Esse representante dos médicos sabe que a doula, por ser testemunha das múltiplas violências (morais, emocionais e inclusive físicas) a que as gestantes são submetidas, enfraquecem o poder soberano e absoluto exercido sobre seus corpos pelos obstetras. Estes médicos temem que seu poder seja ameaçado por qualquer forma de “intromissão”. É compreensível o pânico do doutor.

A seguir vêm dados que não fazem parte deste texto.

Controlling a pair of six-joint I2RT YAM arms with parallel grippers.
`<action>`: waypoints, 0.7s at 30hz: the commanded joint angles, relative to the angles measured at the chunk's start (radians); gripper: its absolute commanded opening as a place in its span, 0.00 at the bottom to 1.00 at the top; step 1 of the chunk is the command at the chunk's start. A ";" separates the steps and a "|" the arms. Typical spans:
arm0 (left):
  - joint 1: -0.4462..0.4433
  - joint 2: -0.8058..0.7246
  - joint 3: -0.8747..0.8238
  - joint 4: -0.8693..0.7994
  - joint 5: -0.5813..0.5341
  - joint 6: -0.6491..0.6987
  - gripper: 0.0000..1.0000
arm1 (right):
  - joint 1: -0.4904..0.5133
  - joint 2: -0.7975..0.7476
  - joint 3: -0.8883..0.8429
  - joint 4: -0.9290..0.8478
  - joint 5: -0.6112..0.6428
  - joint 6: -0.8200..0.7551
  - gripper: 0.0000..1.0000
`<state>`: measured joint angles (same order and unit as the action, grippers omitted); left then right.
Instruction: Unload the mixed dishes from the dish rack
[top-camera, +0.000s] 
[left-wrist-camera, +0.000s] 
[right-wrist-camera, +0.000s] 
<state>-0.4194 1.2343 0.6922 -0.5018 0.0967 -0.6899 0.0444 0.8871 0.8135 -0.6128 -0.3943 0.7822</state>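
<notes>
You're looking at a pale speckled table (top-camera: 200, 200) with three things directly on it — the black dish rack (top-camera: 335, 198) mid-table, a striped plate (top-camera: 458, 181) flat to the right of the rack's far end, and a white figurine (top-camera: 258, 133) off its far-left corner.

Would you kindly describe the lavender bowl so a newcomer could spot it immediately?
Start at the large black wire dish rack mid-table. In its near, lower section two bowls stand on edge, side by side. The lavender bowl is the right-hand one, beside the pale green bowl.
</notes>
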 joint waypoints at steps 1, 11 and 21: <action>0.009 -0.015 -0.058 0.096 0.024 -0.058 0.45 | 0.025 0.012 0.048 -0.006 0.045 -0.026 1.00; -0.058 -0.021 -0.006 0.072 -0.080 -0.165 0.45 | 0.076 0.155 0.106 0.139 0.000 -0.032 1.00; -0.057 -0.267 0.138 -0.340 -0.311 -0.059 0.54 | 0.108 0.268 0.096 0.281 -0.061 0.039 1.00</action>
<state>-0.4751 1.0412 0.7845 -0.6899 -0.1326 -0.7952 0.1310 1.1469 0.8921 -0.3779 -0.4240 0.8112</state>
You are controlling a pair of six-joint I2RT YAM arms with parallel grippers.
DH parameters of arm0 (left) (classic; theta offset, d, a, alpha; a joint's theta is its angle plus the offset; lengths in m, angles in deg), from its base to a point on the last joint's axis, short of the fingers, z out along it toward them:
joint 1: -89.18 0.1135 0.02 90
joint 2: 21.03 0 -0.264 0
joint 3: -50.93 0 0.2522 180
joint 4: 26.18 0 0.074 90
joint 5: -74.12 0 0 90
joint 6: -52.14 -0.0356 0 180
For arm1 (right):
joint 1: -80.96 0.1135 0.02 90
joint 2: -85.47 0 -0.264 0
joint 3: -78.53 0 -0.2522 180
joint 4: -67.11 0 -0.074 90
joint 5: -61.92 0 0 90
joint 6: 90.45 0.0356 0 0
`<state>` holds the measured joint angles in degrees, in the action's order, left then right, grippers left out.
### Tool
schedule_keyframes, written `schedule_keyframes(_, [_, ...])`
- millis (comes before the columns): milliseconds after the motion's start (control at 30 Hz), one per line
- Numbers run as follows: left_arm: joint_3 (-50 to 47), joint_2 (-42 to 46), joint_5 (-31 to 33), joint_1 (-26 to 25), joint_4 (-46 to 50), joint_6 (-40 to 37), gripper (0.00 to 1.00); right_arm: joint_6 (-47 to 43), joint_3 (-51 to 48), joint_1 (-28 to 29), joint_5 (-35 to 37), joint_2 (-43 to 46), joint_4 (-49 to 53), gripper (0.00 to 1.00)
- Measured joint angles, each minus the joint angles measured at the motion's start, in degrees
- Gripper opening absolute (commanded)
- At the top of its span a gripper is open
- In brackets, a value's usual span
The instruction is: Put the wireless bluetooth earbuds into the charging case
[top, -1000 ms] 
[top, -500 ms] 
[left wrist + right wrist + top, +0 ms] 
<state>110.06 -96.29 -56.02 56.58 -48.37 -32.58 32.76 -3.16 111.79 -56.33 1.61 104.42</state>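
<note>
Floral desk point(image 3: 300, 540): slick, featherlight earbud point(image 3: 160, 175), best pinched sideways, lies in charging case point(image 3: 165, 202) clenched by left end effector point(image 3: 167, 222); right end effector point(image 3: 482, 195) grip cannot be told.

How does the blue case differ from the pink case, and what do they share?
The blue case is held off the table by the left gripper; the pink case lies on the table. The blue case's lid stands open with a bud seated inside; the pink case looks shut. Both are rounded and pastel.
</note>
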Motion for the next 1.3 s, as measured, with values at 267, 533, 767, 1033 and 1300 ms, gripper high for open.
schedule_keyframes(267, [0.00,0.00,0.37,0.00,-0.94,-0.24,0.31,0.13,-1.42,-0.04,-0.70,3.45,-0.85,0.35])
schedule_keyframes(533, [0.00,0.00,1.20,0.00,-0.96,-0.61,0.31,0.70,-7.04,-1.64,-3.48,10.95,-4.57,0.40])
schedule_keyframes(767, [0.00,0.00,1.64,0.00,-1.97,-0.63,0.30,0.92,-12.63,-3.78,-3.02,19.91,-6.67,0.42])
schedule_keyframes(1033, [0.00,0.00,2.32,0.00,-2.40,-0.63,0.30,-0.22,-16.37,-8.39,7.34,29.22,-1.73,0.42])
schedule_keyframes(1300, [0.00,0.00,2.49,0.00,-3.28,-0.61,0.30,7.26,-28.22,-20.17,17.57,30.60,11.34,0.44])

O mesmo tipo de deboche, escárnio e acusações descabidas eram usados contra as enfermeiras há 30 anos, exatamente pelas mesmas razões: a presença de um personagem alheio ao meio médico capaz de denunciar os engodos, as violências e inclusive as artimanhas para induzir cesarianas. O tempo provou a validade e a qualidade superior do trabalho das parteiras profissionais, e ele também fará com que as doulas sejam lentamente incorporadas pelo sistema. Médicos terão que se adaptar a estes novos atores porque sua presença é comprovadamente (Cochrane, OMS, etc) um fator de qualidade na atenção ao parto.

PS: não se espantem com a grosseria e a violência. Elas surgem do desespero e da falta de argumentos. Quando se está com a razão a serenidade aparece naturalmente; sem ela o desespero toma conta e as ofensas e gritos são via de regra a trágica consequência.